If they were humans, they would be cousins, or even more aptly, brothers.
Marketing and Sales are concepts have been used interchangeably for many decades. In small organizations, their functions are carried out in the same department, thereby making it difficult to appreciate the differences between them.
However, even though they are closely related, they remain two different phenomena.
Marketing involves a broad spectrum of activities which range from putting together plans and strategies that are geared towards projecting a positive image for a brand.
The goal of marketing is to communicate value to prospective customers/clients.
Marketing employs research, branding, advertising, public relations and corporate communications to tell compelling stories centered around a company and its products or services to a wide variety of people.
Sales, on the other hand drills down to target groups or individuals who are persuaded to buy a product or service.
It focuses on converting the leads that the process of marketing generates into orders and purchases.

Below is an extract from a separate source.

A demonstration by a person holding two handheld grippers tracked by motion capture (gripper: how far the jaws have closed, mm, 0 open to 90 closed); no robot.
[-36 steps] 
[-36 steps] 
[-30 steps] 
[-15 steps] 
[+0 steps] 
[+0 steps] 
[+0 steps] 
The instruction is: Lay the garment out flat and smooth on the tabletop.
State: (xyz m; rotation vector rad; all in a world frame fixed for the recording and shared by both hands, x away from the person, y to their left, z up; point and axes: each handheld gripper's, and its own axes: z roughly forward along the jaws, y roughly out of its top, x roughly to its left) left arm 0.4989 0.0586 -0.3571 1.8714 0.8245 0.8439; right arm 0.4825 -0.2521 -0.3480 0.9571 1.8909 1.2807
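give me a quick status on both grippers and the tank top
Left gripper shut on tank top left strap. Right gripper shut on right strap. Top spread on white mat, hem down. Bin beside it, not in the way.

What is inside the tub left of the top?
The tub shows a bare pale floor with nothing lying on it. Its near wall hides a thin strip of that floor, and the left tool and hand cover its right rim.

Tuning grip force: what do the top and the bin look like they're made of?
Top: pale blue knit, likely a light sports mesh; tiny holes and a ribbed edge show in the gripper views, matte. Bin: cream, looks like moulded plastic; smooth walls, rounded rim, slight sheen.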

To get a customer to buy into a brand, it is important to establish a relationship with them, as opposed to being concerned with only making a one-off sale. Sales represent the relationship driver. It deals with customers on an individual basis and takes note of behavior, likes and dislikes.

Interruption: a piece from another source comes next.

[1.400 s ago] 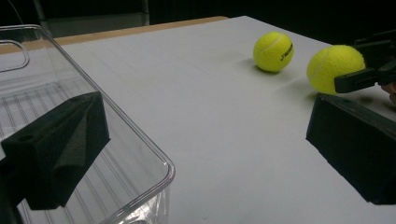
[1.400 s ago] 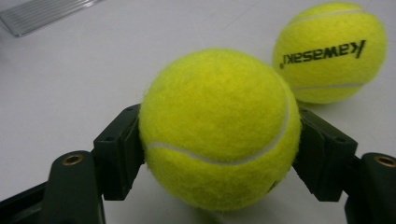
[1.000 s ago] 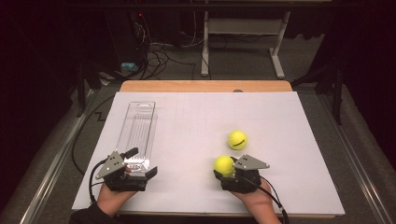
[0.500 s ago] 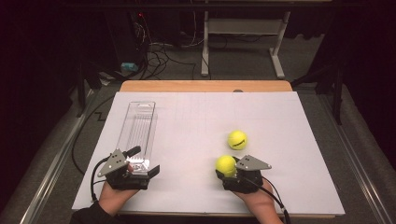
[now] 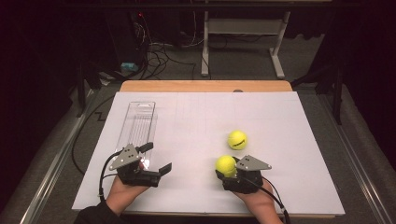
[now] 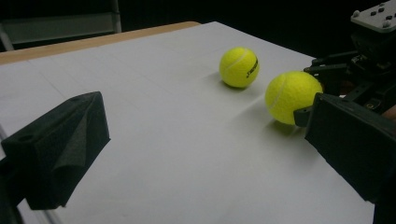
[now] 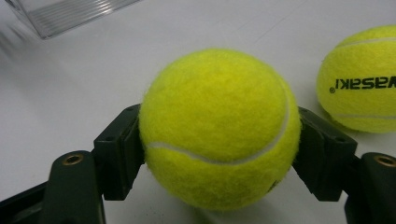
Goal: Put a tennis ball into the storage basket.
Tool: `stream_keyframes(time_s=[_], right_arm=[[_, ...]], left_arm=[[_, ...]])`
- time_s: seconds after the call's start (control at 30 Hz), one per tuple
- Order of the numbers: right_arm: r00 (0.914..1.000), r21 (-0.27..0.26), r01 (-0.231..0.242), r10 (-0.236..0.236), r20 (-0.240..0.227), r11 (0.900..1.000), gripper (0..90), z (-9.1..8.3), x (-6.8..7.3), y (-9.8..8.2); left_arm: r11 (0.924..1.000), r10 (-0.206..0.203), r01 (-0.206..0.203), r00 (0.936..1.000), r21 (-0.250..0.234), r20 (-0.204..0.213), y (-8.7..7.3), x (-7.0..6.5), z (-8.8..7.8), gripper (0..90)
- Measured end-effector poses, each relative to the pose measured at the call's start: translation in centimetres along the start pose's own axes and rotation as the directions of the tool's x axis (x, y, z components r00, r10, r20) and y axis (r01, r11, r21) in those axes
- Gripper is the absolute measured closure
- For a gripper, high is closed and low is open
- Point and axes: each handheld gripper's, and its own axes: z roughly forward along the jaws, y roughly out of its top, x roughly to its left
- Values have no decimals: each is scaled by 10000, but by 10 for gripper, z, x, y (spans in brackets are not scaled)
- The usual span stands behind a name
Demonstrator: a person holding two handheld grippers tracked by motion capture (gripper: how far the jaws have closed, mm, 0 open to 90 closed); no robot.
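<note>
The fuzzy yellow tennis ball is clamped between the jaws of the right tool, gripped at its widest part on both sides, low over the white-covered bench near the front edge. The grip is best kept across the ball's middle and lifted straight up, so that the second yellow tennis ball with black lettering, lying just beyond it and apart, is not knocked. If the clear ribbed plastic tray on the left is the goal, the ball should be carried level and set down inside its walls before the jaws are parted. The right hand is held low with the tool pointing forward along the bench. The left tool stands with jaws apart and empty, angled rightward towards the balls, at the tray's near end
</note>
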Motion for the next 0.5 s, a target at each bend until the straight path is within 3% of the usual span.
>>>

Marketing and Sales are both avenues for generating revenue, and providing a mutually beneficially relationship, only that marketing is a longer process as it involves the painstaking process of building a brand name, which is usually a long process, while sales is a much shorter process that focuses on the target customer.
Marketing provides an inroad for sales to develop a one-on-one relationship with the target customer.

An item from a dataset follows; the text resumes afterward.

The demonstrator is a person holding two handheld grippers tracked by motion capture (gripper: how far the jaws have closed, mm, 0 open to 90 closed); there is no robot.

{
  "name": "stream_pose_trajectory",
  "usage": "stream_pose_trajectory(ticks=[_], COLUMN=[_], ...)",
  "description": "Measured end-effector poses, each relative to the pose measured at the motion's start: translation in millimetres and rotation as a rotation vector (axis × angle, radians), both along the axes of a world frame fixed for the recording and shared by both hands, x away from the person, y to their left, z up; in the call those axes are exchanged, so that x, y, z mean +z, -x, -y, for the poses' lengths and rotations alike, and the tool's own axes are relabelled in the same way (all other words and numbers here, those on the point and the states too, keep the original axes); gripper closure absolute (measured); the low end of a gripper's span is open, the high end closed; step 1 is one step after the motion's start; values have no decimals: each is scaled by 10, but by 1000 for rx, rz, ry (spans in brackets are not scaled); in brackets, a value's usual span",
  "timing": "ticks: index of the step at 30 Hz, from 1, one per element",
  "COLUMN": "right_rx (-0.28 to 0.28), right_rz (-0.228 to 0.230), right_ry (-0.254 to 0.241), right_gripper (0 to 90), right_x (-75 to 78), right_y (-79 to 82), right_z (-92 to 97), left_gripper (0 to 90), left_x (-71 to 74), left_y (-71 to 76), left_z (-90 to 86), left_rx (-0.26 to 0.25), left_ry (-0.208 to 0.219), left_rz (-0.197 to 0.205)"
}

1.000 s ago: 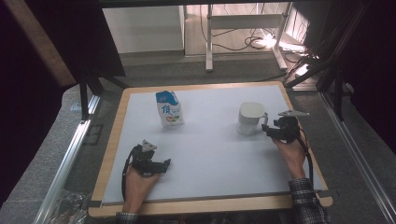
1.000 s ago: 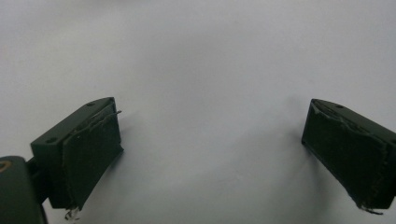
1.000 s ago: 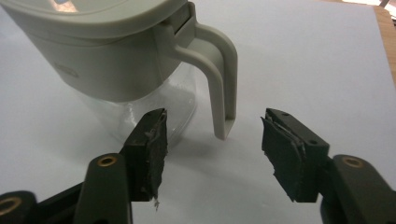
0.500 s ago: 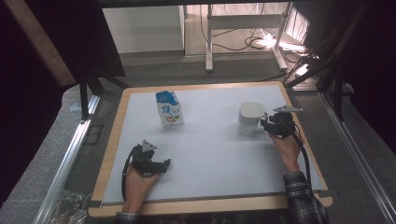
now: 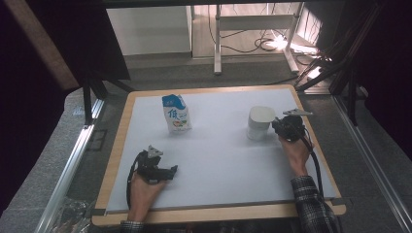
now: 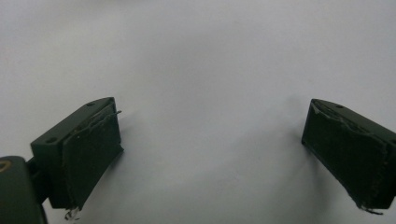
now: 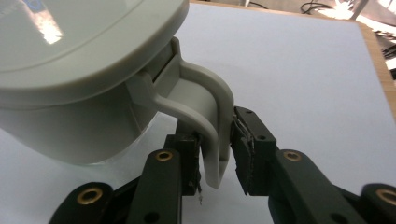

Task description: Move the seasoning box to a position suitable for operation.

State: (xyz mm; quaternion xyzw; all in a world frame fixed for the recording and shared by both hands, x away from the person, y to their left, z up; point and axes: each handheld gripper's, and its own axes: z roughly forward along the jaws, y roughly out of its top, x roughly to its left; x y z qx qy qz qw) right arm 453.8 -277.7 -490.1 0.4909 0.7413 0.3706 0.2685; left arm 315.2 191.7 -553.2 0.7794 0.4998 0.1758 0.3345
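Observation:
A white lidded jug [image 5: 260, 124] stands at the right of the white mat [image 5: 223, 160]. My right gripper [image 5: 278, 128] is at its handle. In the right gripper view the handle [image 7: 208, 105] sits between the jaws of the right gripper [image 7: 215, 161], which have just been closing. The left pad is at the handle and a thin gap shows at the right pad. A blue and white carton [image 5: 176, 114] stands upright at the back left. My left gripper [image 5: 172, 171] rests low near the front left, open over bare mat, with nothing between the jaws of the left gripper [image 6: 210, 154].
The mat lies on a wooden board [image 5: 116, 160] with raised edges. Metal rails [image 5: 73, 160] run along both sides of the table. A desk frame and cables [image 5: 243, 46] stand on the floor beyond the far edge.
The right gripper has moved a little toward the jug and its jaws have narrowed around the handle. The left hand, the carton and the jug have stayed put.

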Motion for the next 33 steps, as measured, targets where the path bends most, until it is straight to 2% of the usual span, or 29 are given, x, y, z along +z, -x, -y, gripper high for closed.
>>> stream_pose_trajectory(ticks=[5, 11, 22, 33], right_rx=[-26, -28, -8, 40], right_rz=[31, 40, 11, -20], right_ry=[33, 5, -24, -73], right_gripper=[764, 805, 802, 799], right_x=[-10, -23, -4, -10], right_y=[5, -3, 59, 312], right_z=[-28, -36, -28, -34], left_gripper=[42, 42, 42, 42], left_x=[0, 0, 0, 0], left_y=[0, 0, 0, 0], left_z=[0, 0, 0, 0], left_rx=[0, 0, 0, 0], left_ry=[0, 0, 0, 0], left_rz=[0, 0, 0, 0])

The process of marketing takes into consideration factors such as; market analysis, distribution channels, pricing strategies, competing brands, market share analysis, budget, and sales tracking.
After all the planning and strategizing done by marketing to position a brand as being of utmost value to the customer, sales takes over by turning all of marketing’s “packaging” into something substantial.
Marketing is all about managing the product, price, placing and promotion. It takes the interest and needs of the buyer as paramount and creates a pull to the brand. It has a much wider dynamic compared to sales which is pretty much one-dimensional.
Sales is a part of the marketing process, and can be regarded as the result of marketing. At the end of the day, no business can survive without successfully and strategically combining these two elements to achieve the desired results.
They are interwoven, interdependent and an integral component of what makes a brand stand out.